--- DATA PROVIDED ---
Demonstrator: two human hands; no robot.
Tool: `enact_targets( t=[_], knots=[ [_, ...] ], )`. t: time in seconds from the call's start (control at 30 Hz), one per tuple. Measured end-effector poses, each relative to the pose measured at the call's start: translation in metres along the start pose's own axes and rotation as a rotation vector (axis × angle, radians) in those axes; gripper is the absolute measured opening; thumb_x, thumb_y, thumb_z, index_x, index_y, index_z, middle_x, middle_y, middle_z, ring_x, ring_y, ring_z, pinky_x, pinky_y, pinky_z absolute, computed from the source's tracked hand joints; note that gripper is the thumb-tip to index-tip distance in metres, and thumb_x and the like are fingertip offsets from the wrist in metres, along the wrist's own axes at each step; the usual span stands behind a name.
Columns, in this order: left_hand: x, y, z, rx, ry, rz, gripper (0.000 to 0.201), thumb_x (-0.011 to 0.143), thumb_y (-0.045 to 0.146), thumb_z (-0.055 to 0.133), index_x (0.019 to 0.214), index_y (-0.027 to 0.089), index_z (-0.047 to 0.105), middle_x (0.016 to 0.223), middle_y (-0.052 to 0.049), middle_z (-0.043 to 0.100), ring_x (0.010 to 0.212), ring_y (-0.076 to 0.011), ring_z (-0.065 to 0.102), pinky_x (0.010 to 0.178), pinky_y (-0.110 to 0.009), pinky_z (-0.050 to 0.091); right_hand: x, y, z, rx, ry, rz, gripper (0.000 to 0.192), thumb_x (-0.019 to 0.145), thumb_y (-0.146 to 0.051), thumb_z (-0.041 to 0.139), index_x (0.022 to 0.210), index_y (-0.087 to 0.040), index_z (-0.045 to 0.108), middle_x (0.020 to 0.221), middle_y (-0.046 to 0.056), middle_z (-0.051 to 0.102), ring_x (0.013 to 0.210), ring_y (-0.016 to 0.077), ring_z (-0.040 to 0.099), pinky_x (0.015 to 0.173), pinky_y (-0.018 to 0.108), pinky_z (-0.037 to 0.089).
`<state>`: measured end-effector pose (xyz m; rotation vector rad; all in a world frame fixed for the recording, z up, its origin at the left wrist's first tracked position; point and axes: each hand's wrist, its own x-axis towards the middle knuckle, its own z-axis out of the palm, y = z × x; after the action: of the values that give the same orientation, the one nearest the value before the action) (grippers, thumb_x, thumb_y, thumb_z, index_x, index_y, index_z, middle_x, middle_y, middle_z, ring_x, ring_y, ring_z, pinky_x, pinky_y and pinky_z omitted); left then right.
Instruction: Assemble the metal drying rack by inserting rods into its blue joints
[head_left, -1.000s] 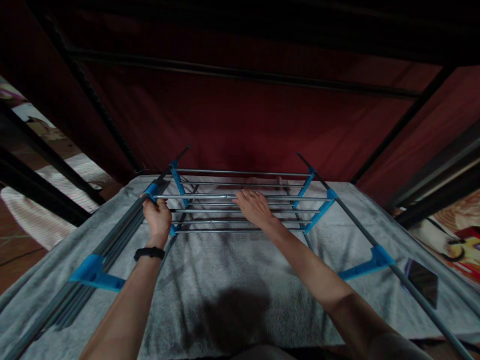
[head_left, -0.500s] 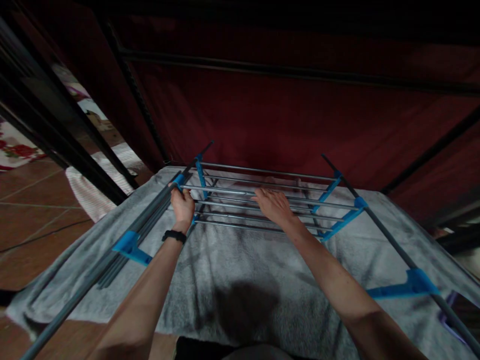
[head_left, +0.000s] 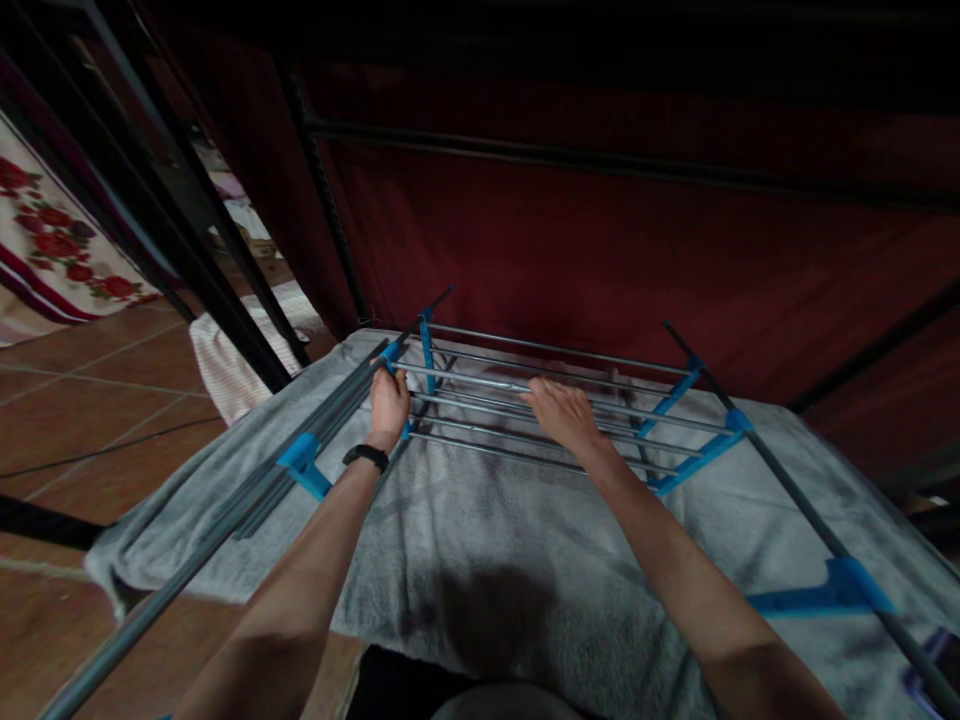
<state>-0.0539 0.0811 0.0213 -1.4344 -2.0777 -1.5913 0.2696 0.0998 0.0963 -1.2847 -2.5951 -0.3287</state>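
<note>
Drying rack (head_left: 555,400) sits at 12 o'clock on a grey towel (head_left: 480,540), far end near the dark red cloth wall. Left hand (head_left: 389,402) is curled tight round a side rail by a blue joint (head_left: 389,352), prob. to steady the frame. Right hand (head_left: 564,412) lies flat, fingers spread, palm down on the rungs, gripping nothing. Black band (head_left: 365,456) on left wrist. No readable writing or brand anywhere.

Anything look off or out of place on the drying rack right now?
Nothing looks damaged. The grey towel lies spread over the grey metal drying rack with blue plastic joints, its left edge drooping toward the tiled floor. The left hand grips a rail; the right hand rests on the rails.
</note>
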Motion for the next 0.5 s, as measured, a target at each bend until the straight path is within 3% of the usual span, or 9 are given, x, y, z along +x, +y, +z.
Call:
enact_targets(
  t=[0.3,0.4,0.5],
  knots=[
    [-0.031,0.012,-0.024,0.283,-0.067,0.096,0.048,0.091,0.031,0.044,0.134,0.009,0.045,0.134,-0.026,0.056,0.13,-0.0387,0.05,0.109,-0.055,0.036,0.001,-0.001,-0.001,-0.012,-0.014,0.013,0.034,0.105,-0.046,0.033,0.106,-0.023,0.058,0.109,0.008,0.072,0.099,0.0205,0.066,0.071,0.029,0.036],
    [-0.032,0.015,-0.027,0.348,-0.071,0.122,0.047,0.091,0.028,0.043,0.134,0.009,0.047,0.134,-0.026,0.057,0.132,-0.0379,0.049,0.11,-0.055,0.035,0.002,-0.003,-0.002,-0.026,-0.029,0.023,0.033,0.105,-0.045,0.034,0.105,-0.023,0.058,0.108,0.007,0.072,0.1,0.0207,0.066,0.07,0.03,0.035],
    [-0.033,0.017,-0.025,0.522,-0.089,0.116,0.051,0.094,0.022,0.037,0.14,0.001,0.042,0.138,-0.031,0.053,0.134,-0.0389,0.047,0.11,-0.058,0.034,0.002,-0.004,-0.003,-0.035,-0.035,0.027,0.034,0.105,-0.045,0.033,0.104,-0.022,0.059,0.107,0.007,0.073,0.1,0.0207,0.066,0.07,0.03,0.034]
  ],
)
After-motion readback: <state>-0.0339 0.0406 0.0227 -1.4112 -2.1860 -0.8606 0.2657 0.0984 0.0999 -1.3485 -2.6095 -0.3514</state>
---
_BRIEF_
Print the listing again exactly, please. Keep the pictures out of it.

_EXERCISE OUTPUT_
Demonstrator: two human hands; no robot.
Tool: `enact_targets( t=[_], knots=[ [_, ...] ], )`. t: time in seconds from the call's start (control at 30 Hz), one per tuple. Measured end-effector poses, each relative to the pose measured at the call's start: translation in metres along the start pose's own axes and rotation as a rotation vector (axis × angle, radians) in those axes; gripper is the absolute measured opening; thumb_x, thumb_y, thumb_z, index_x, index_y, index_z, middle_x, middle_y, middle_z, ring_x, ring_y, ring_z, pinky_x, pinky_y, pinky_z absolute, computed from the source's tracked hand joints; note that gripper is the thumb-tip to index-tip distance in metres, and thumb_x and the like are fingertip offsets from the wrist in metres, along the wrist's own axes at each step; the usual span stands behind a name.
Columns, in this order: left_hand: x, y, z, rx, ry, rz, gripper (0.000 to 0.201), thumb_x (-0.011 to 0.143), thumb_y (-0.045 to 0.146), thumb_z (-0.055 to 0.133), index_x (0.019 to 0.214), index_y (-0.027 to 0.089), index_z (-0.047 to 0.105), middle_x (0.016 to 0.223), middle_y (-0.052 to 0.049), middle_z (-0.043 to 0.100), ring_x (0.010 to 0.212), ring_y (-0.076 to 0.011), ring_z (-0.065 to 0.102), pinky_x (0.010 to 0.178), pinky_y (-0.110 to 0.009), pinky_z (-0.050 to 0.091); right_hand: x, y, z, rx, ry, rz, gripper (0.000 to 0.192), thumb_x (-0.019 to 0.145), thumb_y (-0.146 to 0.051), thumb_z (-0.041 to 0.139), index_x (0.022 to 0.210), index_y (-0.087 to 0.040), index_z (-0.045 to 0.108), middle_x (0.020 to 0.221), middle_y (-0.046 to 0.056), middle_z (-0.051 to 0.102), ring_x (0.013 to 0.210), ring_y (-0.016 to 0.077), ring_z (-0.040 to 0.099), pinky_x (0.015 to 0.173), pinky_y (-0.018 to 0.108), pinky_z (-0.037 to 0.089).
`<state>`: measured end-effector pose (xyz m; rotation vector rad; all in a world frame fixed for the recording, z up, its origin at the left wrist's first tracked position; point and axes: each hand's wrist, its own x-axis towards the middle knuckle, its own z-axis out of the palm, y = z × x; after the action: of the values that give the same orientation, the one nearest the value before the action) (grippers, thumb_x, thumb_y, thumb_z, index_x, index_y, index_z, middle_x, middle_y, middle_z, ring_x, ring_y, ring_z, pinky_x, pinky_y and pinky_z omitted); left then right.
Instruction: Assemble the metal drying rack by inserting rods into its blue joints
[head_left, -1.000s] 
[head_left, -0.500s] 
[head_left, +0.000s] 
<state>-0.0539 0.0811 0.0213 -1.4344 -2.0777 -1.5913 0.2696 0.0998 0.0963 -1.2847 -2.5951 -0.3287</state>
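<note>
Drying rack (head_left: 555,400) sits at 12 o'clock on a grey towel (head_left: 480,540), far end near the dark red cloth wall. Left hand (head_left: 389,402) is curled tight round a side rail by a blue joint (head_left: 389,352), prob. to steady the frame. Right hand (head_left: 564,412) lies flat, fingers spread, palm down on the rungs, gripping nothing. Black band (head_left: 365,456) on left wrist. No readable writing or brand anywhere.

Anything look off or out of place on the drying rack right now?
Nothing looks damaged. The grey towel lies spread over the grey metal drying rack with blue plastic joints, its left edge drooping toward the tiled floor. The left hand grips a rail; the right hand rests on the rails.
</note>
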Motion for the next 0.5 s, as measured, a target at each bend until the straight path is within 3% of the usual span, or 9 are given, x, y, z along +x, +y, +z.
Call:
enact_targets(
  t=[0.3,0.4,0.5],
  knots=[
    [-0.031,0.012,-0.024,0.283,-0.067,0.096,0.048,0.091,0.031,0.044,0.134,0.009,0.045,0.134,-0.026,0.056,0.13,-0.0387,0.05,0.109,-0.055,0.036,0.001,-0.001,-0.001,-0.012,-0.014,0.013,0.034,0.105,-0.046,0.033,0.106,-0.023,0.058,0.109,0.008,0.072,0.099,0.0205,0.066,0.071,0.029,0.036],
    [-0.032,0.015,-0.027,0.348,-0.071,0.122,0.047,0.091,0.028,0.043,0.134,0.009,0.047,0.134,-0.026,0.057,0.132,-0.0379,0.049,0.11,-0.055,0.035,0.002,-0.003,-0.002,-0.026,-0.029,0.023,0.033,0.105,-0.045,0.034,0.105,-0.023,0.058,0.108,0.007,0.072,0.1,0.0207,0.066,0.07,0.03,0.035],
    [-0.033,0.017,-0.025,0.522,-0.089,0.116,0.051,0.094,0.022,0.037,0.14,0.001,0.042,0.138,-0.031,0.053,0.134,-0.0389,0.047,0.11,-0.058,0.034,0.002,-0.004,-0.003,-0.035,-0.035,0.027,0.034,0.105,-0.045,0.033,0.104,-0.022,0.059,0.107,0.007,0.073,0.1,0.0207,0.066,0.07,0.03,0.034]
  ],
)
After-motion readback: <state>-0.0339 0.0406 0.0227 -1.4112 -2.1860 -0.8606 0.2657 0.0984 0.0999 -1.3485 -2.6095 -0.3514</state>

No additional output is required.